■ Activity
Search the material for the string "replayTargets", then show every line where it turns up.

▬▬▬▬▬▬▬▬▬▬

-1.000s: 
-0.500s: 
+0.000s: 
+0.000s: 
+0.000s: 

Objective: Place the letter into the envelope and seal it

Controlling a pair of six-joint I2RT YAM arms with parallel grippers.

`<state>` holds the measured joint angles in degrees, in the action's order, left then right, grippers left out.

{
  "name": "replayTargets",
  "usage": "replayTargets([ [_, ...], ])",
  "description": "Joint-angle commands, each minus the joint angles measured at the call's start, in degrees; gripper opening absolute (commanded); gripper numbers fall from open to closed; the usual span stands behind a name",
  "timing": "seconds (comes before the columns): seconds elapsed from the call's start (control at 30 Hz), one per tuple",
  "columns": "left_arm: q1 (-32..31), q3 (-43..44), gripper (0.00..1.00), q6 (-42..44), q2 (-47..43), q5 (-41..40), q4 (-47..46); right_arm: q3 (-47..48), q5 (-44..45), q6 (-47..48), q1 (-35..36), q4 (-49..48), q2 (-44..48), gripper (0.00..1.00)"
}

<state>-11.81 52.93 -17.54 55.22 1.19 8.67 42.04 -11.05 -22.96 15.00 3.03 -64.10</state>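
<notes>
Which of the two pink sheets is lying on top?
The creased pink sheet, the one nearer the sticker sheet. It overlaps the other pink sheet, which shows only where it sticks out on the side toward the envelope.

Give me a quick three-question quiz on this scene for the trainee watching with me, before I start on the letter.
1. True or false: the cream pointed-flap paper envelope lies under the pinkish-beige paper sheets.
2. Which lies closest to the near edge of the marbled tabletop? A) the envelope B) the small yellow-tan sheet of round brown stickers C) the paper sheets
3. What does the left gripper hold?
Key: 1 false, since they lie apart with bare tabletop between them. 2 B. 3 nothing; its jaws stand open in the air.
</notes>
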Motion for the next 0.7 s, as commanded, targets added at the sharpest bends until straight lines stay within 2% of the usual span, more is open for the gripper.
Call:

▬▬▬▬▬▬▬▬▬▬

■ Solution for this task
  "name": "replayTargets",
  "usage": "replayTargets([ [_, ...], ])",

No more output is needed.